Потерпев неудачу с продвижением революции на Запад, вожди мирового пролетариата Ленин и Троцкий обратили свои взоры на Восток. Внимание правителей Советской России привлек Синьцзян. Здесь после окончания Гражданской войны находилось несколько тысяч солдат и офицеров из армий атаманов Дутова и Анненкова. В марте 1921 года в Синьцзян прорвались участники Западно-Сибирского крестьянского восстания.
Центральные китайские власти слабо контролировали положение в этой провинции, и ее правители вынуждены были традиционно ориентироваться в своей политике на могучего северного соседа. Части Красной армии, «замаскированные» под белых, с танками, аэропланами и артиллерией неоднократно вторгались на территорию Синьцзяна для борьбы с набирающим силу движением мусульманских народов. Через Синьцзян прошли десятки советских военных советников, среди которых были специалисты по разного рода секретным операциям Ади Маликов, Яков Мелькумов и будущий маршал бронетанковых войск, дважды Герой Советского Союза Павел Рыбалко, псевдонимом которого было не вполне привычное для русского слуха Фу-Дзи-Хуй.
Тогда в Китае в правительстве Сунь Ятсена под псевдонимом Га Лин объявился Блюхер (до него военным советником в Китае был П. А. Павлов, один из известных в то время командиров Красной армии, но летом 1924 года он утонул, купаясь в реке Дунцзян).
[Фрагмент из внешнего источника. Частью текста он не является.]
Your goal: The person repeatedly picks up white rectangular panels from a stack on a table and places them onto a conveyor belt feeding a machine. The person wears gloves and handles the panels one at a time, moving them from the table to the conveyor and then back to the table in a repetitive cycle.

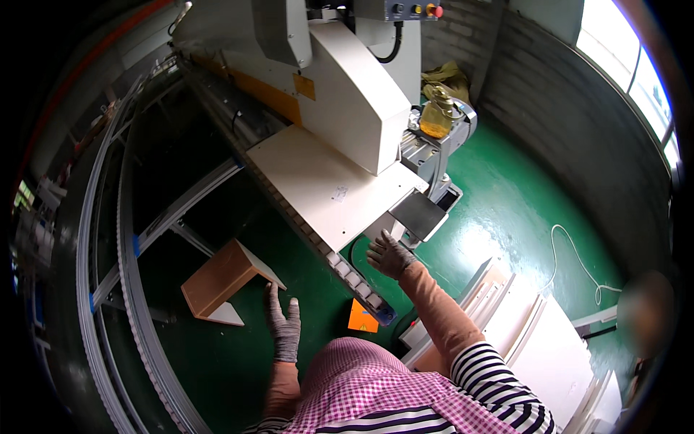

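A pale, flat panel (322, 184) lies on the feed track of a large machine, its far part under the white housing. Beside the panel's near right corner is my right hand (392, 257) in a grey glove, fingers spread and holding nothing visible. My left hand (284, 327), gloved too, is raised lower down, thumb and fingers apart and empty. Just beyond its fingertips, lower on the floor side, an angled piece of brown and white boards (220, 281) stands; I see no contact with it.
A chain track (350, 276) ends near an orange box (363, 317). Metal roller rails (130, 289) run along the left. White boards (553, 347) are stacked at the right. A jar of amber liquid (436, 119) stands on the machine. A white cable (571, 253) crosses the green floor.
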### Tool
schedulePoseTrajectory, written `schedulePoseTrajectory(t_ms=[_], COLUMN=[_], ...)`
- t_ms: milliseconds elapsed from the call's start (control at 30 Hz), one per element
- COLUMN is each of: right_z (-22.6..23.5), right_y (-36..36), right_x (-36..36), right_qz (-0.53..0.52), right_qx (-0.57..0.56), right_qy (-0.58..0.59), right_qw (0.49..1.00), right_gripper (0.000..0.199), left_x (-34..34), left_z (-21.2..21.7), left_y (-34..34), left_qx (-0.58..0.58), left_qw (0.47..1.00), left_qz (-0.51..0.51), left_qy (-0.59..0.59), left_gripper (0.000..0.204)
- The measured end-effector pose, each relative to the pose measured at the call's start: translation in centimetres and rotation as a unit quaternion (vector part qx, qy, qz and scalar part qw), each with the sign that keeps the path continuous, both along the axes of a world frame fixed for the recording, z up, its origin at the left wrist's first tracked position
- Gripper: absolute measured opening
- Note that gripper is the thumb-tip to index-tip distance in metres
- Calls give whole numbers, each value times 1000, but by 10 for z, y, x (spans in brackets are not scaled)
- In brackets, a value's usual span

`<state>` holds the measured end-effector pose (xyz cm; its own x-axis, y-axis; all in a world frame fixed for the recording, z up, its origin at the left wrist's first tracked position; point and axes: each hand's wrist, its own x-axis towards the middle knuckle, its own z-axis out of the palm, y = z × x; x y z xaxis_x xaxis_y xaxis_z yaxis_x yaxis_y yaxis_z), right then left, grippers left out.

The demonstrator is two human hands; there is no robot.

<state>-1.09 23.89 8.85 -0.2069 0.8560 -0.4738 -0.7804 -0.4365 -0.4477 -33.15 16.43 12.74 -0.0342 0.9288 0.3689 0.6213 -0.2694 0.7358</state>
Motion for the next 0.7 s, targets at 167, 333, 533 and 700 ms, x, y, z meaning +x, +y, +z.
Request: schedulePoseTrajectory(t_ms=[167,333,533,700], right_z=[-22,-21,-1,26], right_y=[16,-21,-113,-209], right_x=[-19,-25,23,46], right_qz=[-74,-167,-203,-244], right_qx=[28,36,41,18], right_qy=[123,45,17,-13], right_qw=[989,984,978,970], right_gripper=[69,55,56,51], left_x=[-12,-9,23,64], left_z=[-4,9,32,49], left_y=[2,23,87,171], left_qx=[7,12,76,100], left_qw=[1000,1000,991,977], left_qz=[7,-20,-102,-120], left_qy=[1,15,44,149], left_gripper=[54,53,53,60])
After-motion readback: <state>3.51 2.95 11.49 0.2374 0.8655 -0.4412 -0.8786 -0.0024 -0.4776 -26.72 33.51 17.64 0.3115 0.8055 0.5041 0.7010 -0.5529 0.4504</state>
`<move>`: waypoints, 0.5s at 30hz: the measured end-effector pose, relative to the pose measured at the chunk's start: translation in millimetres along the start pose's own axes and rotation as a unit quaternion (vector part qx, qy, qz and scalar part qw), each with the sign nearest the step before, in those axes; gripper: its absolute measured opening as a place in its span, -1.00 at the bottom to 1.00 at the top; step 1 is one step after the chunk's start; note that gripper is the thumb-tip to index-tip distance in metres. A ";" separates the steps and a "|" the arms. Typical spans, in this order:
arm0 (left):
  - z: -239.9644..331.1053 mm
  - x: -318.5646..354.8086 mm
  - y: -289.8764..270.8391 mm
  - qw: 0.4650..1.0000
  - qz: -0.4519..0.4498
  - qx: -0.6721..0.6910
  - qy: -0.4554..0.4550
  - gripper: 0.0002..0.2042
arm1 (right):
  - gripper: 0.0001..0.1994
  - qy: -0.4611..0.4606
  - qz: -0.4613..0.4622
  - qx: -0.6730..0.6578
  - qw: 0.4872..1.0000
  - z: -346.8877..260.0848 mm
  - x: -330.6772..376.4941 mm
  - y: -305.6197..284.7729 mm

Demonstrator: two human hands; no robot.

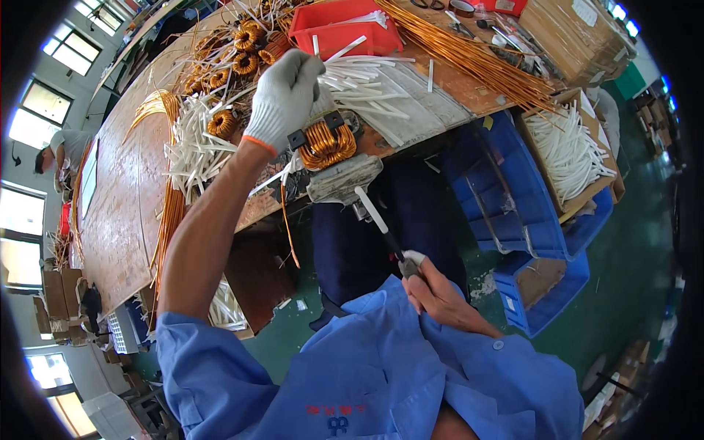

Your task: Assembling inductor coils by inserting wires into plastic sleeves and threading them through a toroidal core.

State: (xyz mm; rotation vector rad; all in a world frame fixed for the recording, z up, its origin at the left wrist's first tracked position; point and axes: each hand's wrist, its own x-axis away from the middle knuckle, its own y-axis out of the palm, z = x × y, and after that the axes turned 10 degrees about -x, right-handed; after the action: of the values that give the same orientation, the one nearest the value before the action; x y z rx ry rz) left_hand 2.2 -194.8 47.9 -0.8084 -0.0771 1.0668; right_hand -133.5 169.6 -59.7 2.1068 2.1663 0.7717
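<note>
A grey metal vise (346, 180) sits at the table edge in front of me. Just behind it is a copper-wound coil (327, 145) with black blocks at its corners. My left hand (281, 103), in a white knitted glove, is closed above the coil; whatever its curled fingers hold is hidden. Below the vise, my right hand (434, 295) grips a slim tool (374, 211) with a pale flat shaft and a dark handle. The tool's upper end reaches the vise's near side. A loose copper wire (287, 224) hangs down left of the vise.
White tubes (367, 88) lie behind the coil, near a red bin (345, 28). Wound rings (245, 62) and more tubes (196, 143) are at left. Long copper wires (469, 55) cross the far right. Blue bins (506, 183) and a tube-filled box (568, 158) stand right.
</note>
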 end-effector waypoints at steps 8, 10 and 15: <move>-27.5 -47.1 27.0 0.959 0.167 0.226 -0.036 -0.69 | -0.67 -0.068 0.003 -0.012 0.998 -50.6 -55.9 49.3; -26.9 -46.7 29.8 0.952 0.160 0.253 -0.070 -0.67 | -0.71 -0.055 -0.009 -0.063 0.996 -63.8 -61.8 57.5; -31.7 -51.3 29.5 0.949 0.132 0.275 -0.077 -0.64 | -0.69 -0.058 0.018 -0.066 0.996 -76.2 -80.5 60.2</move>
State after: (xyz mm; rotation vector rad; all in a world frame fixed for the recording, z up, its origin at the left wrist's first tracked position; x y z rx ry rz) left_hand -32.4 -246.6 22.9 -0.2307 0.1978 1.3211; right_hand -97.1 66.4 3.1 2.0760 1.9669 0.7524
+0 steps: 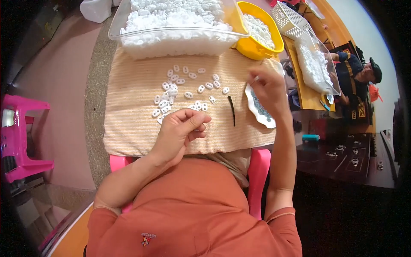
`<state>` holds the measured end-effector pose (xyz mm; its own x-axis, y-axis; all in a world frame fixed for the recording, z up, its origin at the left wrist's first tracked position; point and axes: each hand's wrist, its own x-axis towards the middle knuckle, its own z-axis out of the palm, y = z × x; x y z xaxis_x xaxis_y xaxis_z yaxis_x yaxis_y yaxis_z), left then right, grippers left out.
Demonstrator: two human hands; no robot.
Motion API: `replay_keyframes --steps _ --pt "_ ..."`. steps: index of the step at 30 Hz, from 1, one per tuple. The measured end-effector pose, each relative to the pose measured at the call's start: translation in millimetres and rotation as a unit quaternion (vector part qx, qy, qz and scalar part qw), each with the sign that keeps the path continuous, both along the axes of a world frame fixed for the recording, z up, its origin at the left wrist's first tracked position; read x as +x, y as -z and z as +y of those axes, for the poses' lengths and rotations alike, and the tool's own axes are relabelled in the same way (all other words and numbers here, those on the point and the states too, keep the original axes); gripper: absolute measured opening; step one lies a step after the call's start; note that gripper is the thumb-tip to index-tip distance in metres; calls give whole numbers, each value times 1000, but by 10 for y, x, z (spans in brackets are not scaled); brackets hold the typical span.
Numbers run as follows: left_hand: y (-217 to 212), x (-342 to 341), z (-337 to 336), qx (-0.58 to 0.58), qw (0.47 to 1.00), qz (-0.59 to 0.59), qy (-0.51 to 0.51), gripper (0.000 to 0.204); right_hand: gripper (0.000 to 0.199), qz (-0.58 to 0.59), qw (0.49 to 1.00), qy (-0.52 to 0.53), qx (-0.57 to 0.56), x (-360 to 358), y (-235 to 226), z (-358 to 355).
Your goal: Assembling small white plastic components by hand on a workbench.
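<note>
My left hand (184,130) is closed over the near part of the cloth, thumb pressed to the curled fingers. What it holds, if anything, is hidden. My right hand (270,88) is raised by the wavy-edged white dish (251,104), its fingers pinched and a little blurred. A tiny pale spot shows at those fingertips, too small to name. Small grey bits (262,108) lie in the dish, partly behind my right forearm. Small white oval two-holed plastic pieces (188,94) lie scattered on the cloth beyond my left hand. A thin black strip (232,110) lies between my hands.
A clear bin (180,43) heaped with white pieces stands at the cloth's far edge, beside a yellow tub (252,50). To the right, a person (353,75) sits by another clear bin (314,68) and a white perforated basket (291,19). A pink stool (25,132) stands left.
</note>
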<state>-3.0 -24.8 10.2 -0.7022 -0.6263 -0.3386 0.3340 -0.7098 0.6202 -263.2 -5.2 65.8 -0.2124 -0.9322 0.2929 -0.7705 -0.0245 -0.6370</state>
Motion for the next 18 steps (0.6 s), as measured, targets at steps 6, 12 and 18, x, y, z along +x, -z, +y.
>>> replay_keyframes --steps 6,12,18 --pt "10 17 -20 -5 999 -1 -38 14 19 9 994 -80 79 468 218 155" --pt "7 22 -19 5 998 -9 -56 13 18 125 983 -87 99 551 368 118" --pt "3 23 -19 1 999 -10 -53 13 16 146 979 -71 126 637 414 33"
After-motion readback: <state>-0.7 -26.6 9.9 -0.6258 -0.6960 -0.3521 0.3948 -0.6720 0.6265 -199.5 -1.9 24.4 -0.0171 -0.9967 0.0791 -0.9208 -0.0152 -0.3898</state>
Благодаря усилиям цзян-цзюня (генерала) Га Лина Национально-революционная армия (НРА) добилась поистине сногсшибательных успехов и установила контроль за большей частью страны.
За короткое время НРА получила из СССР 40 тысяч винтовок, около 42 миллионов патронов, 48 орудий, 12 горных пушек, 230 пулеметов, 18 бомбометов, более 10 тысяч ручных гранат, 3 самолета и другое вооружение.
Имя Блюхера уже окуталось разными легендами. Западная пресса весьма иронично относилась к официальным сообщениям о том, что «тов. Блюхер происходит из семьи ярославских крестьян».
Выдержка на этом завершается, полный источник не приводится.